** Opening Input data block **

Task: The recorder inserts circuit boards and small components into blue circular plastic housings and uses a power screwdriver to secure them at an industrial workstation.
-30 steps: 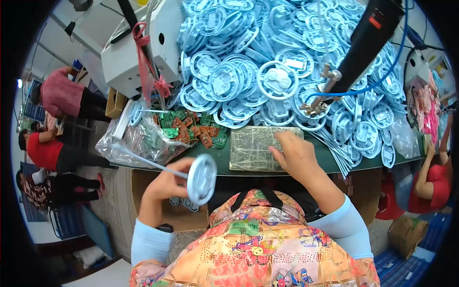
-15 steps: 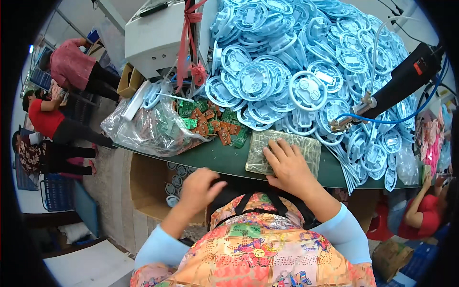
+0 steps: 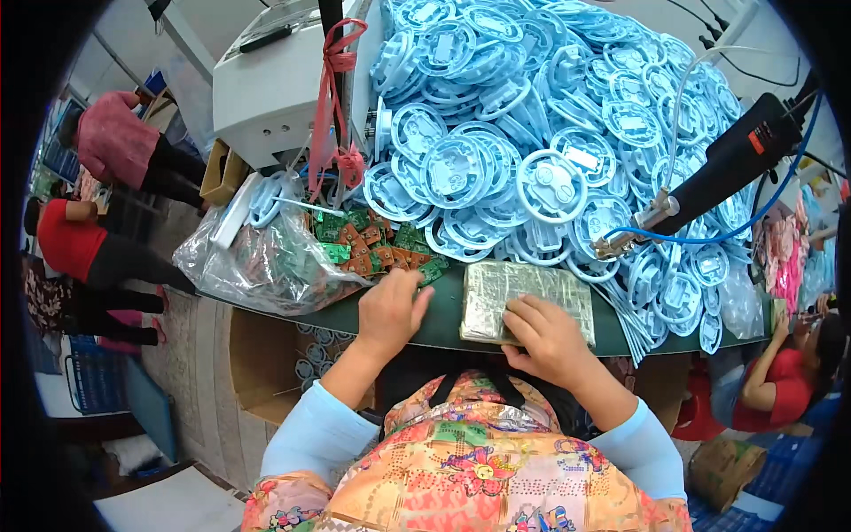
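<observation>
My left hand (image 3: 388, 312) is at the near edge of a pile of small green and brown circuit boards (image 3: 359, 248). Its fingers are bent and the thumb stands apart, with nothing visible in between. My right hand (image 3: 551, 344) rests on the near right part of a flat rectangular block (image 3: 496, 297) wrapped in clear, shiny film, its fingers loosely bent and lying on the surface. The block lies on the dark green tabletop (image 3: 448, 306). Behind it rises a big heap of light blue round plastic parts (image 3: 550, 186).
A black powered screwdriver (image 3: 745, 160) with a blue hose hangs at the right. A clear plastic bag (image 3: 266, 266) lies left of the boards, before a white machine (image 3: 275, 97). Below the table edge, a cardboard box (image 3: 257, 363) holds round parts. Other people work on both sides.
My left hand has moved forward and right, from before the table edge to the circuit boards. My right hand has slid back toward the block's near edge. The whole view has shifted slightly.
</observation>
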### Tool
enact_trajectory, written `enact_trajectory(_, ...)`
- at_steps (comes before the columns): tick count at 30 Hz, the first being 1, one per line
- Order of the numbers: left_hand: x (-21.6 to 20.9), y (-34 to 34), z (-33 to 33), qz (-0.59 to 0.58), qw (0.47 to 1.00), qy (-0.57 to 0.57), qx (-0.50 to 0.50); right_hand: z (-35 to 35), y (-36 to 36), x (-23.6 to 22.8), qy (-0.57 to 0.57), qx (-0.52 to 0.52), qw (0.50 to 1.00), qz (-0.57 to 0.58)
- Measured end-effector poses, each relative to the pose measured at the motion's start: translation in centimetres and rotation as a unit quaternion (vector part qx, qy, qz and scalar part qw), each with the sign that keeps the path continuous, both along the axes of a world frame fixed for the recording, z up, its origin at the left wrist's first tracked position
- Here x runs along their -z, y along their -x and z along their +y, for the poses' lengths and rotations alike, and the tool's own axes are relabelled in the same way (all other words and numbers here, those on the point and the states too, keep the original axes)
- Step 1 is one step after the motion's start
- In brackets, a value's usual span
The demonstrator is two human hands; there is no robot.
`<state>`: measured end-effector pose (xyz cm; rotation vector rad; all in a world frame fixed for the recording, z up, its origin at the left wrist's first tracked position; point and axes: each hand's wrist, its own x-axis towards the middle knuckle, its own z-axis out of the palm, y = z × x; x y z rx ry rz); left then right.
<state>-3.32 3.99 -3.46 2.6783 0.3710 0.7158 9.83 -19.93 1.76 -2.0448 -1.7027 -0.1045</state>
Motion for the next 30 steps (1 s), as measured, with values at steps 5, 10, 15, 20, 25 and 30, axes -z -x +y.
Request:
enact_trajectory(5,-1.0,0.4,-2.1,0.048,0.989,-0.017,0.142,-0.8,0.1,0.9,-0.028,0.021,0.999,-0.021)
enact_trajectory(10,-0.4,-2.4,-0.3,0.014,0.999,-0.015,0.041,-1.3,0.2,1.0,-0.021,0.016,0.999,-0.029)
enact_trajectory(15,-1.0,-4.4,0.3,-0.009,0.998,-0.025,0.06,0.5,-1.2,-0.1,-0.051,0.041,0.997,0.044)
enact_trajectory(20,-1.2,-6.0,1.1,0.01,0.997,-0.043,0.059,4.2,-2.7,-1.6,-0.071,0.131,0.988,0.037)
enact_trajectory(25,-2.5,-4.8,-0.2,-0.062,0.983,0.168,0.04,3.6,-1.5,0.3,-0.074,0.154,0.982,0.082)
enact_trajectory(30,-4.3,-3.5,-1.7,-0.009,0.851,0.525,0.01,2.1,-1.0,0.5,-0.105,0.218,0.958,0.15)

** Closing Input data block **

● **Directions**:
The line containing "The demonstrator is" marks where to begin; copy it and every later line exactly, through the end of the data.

● **Written solution**:
The demonstrator is two human hands; there is no robot.
`<state>`: measured end-effector pose (xyz cm; rotation vector rad; all in a world frame fixed for the recording, z up, its origin at the left wrist's first tracked position; point and axes: each hand's wrist, its own x-axis towards the middle knuckle, its own z-axis out of the palm, y = z × x; x y z rx ry rz); left then right.
<state>-3.32 3.99 -3.46 2.6783 0.3710 0.7158 9.83 -19.93 1.76 -2.0448 -1.7027 -0.1045</state>
Motion for the next 30 steps (1 s), as measured, with values at steps 5, 10, 15, 20, 25 and 30, axes -z -x +y.
Request:
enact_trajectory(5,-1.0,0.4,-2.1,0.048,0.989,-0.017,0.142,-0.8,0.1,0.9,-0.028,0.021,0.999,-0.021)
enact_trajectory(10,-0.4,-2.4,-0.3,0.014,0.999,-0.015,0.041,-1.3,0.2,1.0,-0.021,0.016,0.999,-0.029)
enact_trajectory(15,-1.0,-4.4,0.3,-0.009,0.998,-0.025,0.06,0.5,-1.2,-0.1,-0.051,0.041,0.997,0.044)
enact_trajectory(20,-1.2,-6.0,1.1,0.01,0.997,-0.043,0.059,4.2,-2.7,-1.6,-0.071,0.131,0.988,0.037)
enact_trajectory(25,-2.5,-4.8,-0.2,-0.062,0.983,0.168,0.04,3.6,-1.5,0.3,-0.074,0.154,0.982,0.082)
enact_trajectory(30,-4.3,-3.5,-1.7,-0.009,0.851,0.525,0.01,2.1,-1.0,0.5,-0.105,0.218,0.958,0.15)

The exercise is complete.